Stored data

§

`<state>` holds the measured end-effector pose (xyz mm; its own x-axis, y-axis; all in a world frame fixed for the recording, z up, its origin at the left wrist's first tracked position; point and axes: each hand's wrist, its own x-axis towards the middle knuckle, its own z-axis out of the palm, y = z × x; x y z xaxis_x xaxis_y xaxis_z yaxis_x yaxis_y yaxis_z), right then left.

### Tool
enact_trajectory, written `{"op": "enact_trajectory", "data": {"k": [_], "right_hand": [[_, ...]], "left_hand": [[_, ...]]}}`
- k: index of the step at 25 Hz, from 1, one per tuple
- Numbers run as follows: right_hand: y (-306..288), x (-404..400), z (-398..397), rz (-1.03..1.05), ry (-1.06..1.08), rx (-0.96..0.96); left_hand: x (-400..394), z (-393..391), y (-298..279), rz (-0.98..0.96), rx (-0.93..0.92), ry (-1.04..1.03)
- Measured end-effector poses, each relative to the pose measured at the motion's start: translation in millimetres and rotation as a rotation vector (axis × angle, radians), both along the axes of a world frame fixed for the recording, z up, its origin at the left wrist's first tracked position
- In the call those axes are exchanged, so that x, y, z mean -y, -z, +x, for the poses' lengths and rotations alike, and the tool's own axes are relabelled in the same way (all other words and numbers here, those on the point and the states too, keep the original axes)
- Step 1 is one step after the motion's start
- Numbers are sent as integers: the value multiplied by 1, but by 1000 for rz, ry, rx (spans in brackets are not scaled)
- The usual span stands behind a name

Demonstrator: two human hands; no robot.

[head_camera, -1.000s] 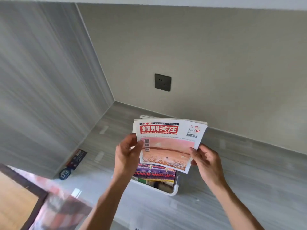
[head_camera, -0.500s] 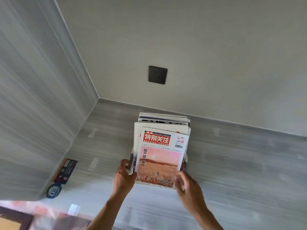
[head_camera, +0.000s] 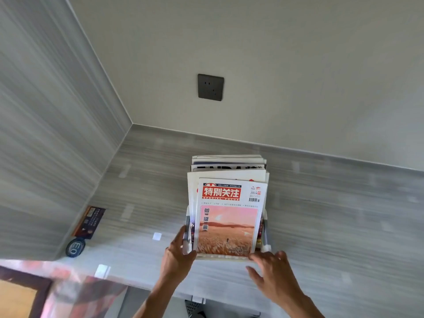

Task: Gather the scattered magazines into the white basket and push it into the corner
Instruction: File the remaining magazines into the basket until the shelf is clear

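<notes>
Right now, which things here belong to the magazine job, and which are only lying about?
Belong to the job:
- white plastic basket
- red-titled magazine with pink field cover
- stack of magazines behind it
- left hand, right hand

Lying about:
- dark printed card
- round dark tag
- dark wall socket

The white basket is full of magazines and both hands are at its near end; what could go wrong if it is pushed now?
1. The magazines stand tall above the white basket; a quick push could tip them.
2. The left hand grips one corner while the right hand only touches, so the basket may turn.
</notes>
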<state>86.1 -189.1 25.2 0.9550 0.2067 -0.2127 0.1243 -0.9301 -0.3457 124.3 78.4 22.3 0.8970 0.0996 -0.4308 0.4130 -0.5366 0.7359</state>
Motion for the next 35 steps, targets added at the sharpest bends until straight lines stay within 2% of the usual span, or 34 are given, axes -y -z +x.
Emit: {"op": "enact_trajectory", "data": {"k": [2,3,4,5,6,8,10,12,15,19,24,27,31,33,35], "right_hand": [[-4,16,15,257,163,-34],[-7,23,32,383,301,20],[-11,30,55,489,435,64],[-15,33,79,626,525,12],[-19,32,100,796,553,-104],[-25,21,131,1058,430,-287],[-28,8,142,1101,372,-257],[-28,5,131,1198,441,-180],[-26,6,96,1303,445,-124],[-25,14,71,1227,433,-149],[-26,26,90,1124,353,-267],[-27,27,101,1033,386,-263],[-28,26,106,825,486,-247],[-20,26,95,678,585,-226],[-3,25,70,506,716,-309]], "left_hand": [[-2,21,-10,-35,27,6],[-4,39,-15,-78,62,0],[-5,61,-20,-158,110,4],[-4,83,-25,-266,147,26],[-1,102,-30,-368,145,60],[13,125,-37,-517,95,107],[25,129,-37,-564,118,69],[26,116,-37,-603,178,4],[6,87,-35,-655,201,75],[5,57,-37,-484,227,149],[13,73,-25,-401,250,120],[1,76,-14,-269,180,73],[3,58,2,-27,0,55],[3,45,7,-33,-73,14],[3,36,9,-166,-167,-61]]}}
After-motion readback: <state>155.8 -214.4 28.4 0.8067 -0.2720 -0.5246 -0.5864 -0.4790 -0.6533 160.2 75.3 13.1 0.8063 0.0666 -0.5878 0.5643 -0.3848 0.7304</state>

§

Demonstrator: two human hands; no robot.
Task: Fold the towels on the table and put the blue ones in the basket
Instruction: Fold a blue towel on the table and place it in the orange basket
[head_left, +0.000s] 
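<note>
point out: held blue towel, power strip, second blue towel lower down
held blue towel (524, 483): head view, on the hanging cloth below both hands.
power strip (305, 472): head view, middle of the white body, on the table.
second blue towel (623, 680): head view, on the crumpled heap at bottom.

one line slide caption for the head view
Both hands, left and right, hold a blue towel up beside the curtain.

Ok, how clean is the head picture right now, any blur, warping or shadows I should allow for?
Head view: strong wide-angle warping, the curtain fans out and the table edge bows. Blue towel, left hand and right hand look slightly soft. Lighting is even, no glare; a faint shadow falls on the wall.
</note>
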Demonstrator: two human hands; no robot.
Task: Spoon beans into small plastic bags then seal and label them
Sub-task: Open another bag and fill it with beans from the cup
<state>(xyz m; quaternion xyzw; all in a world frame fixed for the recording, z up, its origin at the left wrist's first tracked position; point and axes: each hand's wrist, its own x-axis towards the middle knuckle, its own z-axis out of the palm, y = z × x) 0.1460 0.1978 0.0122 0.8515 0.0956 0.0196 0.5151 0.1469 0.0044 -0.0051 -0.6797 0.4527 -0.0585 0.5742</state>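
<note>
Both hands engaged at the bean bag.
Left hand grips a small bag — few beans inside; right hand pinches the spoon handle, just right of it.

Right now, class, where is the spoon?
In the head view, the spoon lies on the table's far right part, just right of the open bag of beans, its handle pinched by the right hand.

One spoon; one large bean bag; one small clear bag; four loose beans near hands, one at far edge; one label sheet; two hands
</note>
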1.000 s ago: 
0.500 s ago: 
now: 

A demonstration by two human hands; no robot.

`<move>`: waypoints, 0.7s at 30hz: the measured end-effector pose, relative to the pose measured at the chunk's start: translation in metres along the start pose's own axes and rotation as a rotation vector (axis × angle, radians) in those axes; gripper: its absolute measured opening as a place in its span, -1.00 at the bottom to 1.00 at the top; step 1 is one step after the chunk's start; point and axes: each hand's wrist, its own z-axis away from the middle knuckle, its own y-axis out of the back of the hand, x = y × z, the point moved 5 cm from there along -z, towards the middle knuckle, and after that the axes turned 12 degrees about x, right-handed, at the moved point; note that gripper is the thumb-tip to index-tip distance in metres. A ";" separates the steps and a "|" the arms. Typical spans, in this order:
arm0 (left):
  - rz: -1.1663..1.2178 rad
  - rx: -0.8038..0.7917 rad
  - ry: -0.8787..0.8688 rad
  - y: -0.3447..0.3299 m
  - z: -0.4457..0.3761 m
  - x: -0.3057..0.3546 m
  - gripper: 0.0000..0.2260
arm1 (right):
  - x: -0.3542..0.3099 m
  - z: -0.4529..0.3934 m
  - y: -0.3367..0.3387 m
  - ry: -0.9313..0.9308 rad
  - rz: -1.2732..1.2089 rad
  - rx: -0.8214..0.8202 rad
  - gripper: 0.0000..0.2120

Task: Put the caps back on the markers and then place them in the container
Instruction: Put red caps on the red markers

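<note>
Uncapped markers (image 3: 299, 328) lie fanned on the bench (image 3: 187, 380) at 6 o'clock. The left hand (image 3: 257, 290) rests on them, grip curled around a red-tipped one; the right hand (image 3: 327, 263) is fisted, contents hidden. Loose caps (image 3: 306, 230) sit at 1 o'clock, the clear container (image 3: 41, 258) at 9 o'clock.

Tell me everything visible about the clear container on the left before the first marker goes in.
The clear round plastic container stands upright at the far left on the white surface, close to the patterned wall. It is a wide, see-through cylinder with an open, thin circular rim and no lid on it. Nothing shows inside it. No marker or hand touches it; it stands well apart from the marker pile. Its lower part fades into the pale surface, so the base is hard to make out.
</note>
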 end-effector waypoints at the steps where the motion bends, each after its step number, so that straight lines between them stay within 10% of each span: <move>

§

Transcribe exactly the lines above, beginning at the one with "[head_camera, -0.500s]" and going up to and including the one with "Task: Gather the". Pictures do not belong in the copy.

RESPONSE TO THE EXERCISE
[head_camera, -0.500s] 
[head_camera, +0.000s] 

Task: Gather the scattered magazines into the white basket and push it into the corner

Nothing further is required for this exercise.